Google is reportedly in discussions with Marvell Technology to develop new AI chips, including a memory-focused chip designed to support existing tensor processing units, and a TPU tailored specifically for the demands of AI inference.

Google has long worked with Broadcom on chip design, but rising demand and cost pressures are prompting diversification. Partnering with Marvell could provide additional capacity and design flexibility at a time when AI infrastructure is under strain across the industry.

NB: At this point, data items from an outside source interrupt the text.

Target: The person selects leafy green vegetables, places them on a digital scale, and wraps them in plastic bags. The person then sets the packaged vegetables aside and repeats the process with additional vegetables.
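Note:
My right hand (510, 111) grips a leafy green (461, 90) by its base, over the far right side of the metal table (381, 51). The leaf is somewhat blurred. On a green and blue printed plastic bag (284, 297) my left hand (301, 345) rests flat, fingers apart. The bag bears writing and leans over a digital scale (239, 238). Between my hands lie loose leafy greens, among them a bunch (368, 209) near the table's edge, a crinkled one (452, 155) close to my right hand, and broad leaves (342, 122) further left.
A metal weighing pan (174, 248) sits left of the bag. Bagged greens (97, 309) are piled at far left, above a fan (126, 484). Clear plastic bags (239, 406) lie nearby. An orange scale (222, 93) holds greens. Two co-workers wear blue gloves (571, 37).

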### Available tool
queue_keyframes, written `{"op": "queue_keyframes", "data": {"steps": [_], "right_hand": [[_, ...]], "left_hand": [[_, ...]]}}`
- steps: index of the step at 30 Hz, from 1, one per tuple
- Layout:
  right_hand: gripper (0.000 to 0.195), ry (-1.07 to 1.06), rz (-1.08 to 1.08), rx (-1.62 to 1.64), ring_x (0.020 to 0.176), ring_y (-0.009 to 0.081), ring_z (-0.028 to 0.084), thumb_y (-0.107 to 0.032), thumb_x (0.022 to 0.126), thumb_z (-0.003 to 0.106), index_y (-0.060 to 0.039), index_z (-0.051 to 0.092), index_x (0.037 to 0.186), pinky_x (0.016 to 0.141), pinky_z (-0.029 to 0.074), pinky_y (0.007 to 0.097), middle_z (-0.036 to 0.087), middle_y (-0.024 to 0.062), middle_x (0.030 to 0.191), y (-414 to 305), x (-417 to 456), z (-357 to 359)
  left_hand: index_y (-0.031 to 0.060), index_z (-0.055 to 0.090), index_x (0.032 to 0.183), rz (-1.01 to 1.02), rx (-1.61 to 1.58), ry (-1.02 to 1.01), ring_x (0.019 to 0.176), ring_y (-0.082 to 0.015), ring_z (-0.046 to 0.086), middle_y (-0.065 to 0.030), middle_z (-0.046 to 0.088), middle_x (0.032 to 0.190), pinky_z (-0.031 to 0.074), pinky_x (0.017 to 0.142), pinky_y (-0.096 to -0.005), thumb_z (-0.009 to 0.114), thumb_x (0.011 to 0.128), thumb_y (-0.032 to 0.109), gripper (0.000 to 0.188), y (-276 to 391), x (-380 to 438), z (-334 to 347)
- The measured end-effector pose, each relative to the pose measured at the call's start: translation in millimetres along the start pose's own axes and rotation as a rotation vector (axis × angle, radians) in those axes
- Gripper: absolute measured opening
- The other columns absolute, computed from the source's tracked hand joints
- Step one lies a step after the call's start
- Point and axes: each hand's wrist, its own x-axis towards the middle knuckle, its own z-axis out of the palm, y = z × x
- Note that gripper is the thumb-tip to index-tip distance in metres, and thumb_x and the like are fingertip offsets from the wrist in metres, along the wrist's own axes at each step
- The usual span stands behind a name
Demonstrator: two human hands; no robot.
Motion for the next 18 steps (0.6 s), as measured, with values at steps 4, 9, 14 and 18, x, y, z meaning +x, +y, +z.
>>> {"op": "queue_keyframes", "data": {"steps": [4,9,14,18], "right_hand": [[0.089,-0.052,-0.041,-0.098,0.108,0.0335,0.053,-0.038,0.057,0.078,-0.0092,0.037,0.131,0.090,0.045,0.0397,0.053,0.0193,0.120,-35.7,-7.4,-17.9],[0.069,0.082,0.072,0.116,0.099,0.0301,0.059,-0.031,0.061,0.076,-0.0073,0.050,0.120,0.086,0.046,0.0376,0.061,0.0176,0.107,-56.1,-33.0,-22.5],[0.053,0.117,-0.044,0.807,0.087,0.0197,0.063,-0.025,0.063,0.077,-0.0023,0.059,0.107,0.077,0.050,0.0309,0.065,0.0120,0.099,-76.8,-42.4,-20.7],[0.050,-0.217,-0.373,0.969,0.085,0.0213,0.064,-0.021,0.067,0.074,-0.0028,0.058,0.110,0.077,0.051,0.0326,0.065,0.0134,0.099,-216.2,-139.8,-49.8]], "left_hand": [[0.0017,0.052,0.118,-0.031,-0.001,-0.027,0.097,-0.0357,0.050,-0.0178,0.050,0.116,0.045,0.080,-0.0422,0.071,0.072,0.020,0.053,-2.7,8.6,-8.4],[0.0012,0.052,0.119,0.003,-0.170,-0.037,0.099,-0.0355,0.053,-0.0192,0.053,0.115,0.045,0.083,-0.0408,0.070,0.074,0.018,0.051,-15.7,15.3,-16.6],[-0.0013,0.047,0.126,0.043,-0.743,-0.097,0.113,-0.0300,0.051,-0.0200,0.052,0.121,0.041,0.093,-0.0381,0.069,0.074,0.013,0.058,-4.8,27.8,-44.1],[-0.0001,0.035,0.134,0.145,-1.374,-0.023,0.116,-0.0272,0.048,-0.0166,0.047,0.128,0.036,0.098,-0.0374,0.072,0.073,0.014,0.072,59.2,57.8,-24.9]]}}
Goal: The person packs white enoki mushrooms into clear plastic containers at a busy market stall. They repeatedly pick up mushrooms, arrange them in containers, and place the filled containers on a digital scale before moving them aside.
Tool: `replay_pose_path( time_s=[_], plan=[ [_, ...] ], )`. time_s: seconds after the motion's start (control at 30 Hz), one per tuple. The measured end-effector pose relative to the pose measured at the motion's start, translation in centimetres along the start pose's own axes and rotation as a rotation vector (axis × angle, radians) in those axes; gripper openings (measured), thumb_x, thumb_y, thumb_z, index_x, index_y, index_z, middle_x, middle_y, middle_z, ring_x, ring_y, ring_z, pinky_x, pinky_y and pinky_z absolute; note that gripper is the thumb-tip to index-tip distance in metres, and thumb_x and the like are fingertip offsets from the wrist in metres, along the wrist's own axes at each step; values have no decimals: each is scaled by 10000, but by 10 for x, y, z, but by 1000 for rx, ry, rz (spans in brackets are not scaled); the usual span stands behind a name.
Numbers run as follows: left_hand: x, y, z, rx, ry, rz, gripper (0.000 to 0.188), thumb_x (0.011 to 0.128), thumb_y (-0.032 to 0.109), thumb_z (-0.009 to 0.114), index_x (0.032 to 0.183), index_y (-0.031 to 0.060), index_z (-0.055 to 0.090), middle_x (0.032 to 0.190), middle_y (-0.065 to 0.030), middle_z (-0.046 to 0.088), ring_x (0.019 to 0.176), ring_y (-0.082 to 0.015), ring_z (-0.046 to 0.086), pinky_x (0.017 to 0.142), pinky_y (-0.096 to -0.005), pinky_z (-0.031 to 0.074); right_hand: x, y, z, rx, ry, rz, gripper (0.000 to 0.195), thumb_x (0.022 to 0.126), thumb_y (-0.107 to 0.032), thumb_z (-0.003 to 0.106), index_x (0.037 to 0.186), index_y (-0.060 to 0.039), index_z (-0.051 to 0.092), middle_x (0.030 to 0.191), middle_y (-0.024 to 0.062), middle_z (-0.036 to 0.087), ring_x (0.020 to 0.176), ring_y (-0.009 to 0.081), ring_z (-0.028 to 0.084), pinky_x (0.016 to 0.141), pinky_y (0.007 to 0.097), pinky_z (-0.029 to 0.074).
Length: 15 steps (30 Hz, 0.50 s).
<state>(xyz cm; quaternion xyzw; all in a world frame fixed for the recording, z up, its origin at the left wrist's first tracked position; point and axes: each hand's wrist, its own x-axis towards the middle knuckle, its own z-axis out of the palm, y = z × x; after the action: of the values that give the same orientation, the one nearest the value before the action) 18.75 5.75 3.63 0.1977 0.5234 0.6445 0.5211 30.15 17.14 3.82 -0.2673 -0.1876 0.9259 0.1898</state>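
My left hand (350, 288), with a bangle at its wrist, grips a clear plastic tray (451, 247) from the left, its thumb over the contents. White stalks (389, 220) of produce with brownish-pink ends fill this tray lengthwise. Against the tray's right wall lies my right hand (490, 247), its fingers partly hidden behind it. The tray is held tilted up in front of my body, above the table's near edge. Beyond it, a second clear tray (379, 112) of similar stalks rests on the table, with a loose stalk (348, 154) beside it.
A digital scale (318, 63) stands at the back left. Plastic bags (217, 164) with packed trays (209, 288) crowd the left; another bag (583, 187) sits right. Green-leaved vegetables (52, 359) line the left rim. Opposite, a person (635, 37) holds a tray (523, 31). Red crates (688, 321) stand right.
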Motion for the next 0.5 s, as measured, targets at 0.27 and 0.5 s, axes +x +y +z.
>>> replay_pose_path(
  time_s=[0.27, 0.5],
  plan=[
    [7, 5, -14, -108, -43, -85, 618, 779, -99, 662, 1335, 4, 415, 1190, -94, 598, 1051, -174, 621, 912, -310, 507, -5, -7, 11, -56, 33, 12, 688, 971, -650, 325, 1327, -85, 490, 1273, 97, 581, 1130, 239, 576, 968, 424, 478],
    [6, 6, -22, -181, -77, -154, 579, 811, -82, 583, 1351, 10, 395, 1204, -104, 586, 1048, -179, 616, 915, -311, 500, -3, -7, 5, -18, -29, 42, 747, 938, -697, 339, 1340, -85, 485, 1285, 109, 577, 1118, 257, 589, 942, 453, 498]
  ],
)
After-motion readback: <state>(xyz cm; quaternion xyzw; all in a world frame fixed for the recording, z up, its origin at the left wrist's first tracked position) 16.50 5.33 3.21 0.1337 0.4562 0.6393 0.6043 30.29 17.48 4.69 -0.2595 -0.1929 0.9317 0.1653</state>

The potential partnership coincides with Google’s upcoming Cloud Next conference, where the company is expected to outline the next generation of its AI infrastructure. While details are limited, executives have indicated that improving the speed and efficiency of AI deployments will be a key focus. Any announcement will likely build on the company’s existing TPU roadmap while introducing more customized chip hardware.

Shift Toward Inference

Beyond the immediate news, the Google-Marvell news is part of a major shift in the AI sector. The focus for the past several years has been on training increasingly large models, which demand massive compute resources. Now, the growing priority is AI inference, the process of delivering answers, which is all-important for user experience.

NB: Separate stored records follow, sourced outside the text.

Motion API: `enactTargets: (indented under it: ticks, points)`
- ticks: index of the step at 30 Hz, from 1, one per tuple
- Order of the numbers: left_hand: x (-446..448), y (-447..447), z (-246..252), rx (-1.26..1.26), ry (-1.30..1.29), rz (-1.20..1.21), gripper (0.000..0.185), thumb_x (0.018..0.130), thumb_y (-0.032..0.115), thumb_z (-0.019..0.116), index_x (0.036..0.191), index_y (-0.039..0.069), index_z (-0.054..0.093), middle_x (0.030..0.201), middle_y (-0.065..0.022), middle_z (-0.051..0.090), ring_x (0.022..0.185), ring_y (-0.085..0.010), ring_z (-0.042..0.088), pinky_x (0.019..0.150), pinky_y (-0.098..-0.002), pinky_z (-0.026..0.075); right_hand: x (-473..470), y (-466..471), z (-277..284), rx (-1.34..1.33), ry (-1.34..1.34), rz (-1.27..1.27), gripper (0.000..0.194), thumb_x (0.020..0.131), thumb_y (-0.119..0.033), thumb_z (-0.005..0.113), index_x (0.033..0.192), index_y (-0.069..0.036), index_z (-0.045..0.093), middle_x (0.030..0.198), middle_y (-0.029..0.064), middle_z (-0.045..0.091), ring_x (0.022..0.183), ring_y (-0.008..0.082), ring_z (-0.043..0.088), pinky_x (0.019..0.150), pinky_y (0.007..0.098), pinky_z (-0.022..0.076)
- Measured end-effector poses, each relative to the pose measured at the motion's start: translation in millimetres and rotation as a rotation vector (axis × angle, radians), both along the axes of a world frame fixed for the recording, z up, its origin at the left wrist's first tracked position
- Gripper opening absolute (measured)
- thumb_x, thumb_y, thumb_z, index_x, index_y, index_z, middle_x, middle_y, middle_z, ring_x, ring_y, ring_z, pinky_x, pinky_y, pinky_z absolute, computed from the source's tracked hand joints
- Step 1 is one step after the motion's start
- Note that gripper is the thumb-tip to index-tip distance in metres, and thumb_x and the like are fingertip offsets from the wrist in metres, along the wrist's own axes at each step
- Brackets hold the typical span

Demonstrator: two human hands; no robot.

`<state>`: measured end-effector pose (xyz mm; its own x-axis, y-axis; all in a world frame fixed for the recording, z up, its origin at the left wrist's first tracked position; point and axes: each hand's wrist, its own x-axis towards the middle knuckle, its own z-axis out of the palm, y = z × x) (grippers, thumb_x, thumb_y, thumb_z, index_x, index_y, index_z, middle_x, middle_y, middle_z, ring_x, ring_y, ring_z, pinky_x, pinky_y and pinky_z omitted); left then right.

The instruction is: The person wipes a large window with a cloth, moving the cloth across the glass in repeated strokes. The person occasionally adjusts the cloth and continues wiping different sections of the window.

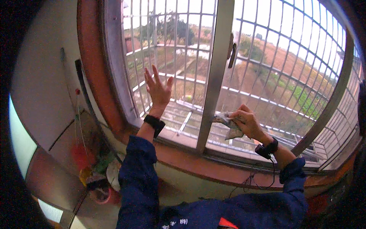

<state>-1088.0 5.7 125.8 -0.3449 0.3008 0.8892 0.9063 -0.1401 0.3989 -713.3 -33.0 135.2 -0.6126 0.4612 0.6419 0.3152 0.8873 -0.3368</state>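
A crumpled, damp-looking cloth (235,132) is gripped in my right hand (247,121). Its left end reaches the vertical metal frame (213,86) between two window panes, while the rest hangs below my fingers in front of the right pane (257,94). Up on the left, my left hand (158,90) is raised with its fingers spread and holds nothing. It is in front of the left part of the window; whether it touches glass cannot be told. A dark latch handle (232,55) sits on the frame above my right hand.
Metal security bars (183,75) stand outside the window. Below the panes runs a reddish-brown sill (194,164), with a thin black cable (267,187) hanging from my right wrist device (267,148). Cleaning things and a pink bucket (107,197) stand in the left corner beside a dark pole (91,100).
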Motion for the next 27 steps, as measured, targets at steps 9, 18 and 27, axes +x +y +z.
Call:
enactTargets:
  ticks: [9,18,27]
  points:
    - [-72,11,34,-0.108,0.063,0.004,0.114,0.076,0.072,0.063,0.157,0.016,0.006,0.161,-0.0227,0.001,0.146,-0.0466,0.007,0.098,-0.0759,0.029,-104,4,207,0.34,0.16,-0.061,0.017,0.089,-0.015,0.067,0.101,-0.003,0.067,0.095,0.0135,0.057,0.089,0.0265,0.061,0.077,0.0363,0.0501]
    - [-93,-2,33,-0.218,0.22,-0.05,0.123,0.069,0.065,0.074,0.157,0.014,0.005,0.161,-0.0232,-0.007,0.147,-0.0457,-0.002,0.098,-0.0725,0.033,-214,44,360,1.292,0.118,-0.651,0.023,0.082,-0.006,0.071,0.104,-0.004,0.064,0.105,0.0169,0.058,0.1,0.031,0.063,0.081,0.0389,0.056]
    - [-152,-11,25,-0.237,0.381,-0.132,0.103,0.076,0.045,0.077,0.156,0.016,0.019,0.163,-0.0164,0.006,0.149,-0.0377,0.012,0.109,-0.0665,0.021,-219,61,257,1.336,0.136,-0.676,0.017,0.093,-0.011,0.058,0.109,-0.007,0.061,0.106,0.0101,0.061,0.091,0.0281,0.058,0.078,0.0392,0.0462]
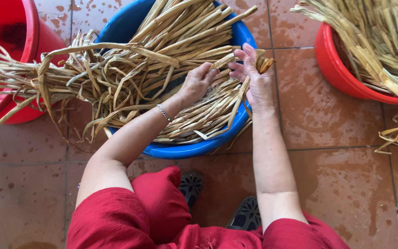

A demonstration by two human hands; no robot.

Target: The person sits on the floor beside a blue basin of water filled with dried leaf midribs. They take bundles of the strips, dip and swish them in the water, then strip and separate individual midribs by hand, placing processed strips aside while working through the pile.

Google’s tensor processing units have gained a high profile in this shift.  Developed in-house over more than a decade, TPUs have become foundational to its cloud offering, and attracted customers like Meta and Anthropic, both of which are exploring alternatives to GPU-based infrastructure.

NVIDIA, of course, remains the top player in the GPU sector, with its pricey chips widely used for training large AI models. But inference, which calls for efficiency and speed over raw computer power, gives Google’s specialized chips an opening to gain market share.

Furthermore, Google designs both AI models and the hardware that runs them, which gives it a competitive advantage. Engineers can design across the full stack, refining chips based on the behavior of real-world applications. This feedback loop has supported successive TPU generations and is likely to influence any new designs emerging from the Marvell collaboration.

Need for Flexibility

While Google’s profile in the chip sector is increasing, it still faces challenges. Chip development cycles can take years, while AI models evolve on a much shorter timeline. Predicting the requirements of future systems is an uncertain venture, particularly as new AI use cases emerge. Splitting development across multiple partners may help mitigate that risk, allowing Google to explore parallel design paths.

Also, demand for AI hardware exceeds supply, even among the biggest tech companies. As Google expands its customer base, it needs to balance its in-house needs with customer demand, a juggling act for which there is no clear guide.

Still, Google’s focus on custom chips designed for the ever-changing needs of inference should be a major plus for the company. The potential Google-Marvell collaboration supports this trend, highlighting the need for flexibility to keep pace with the rapidly evolving AI sector.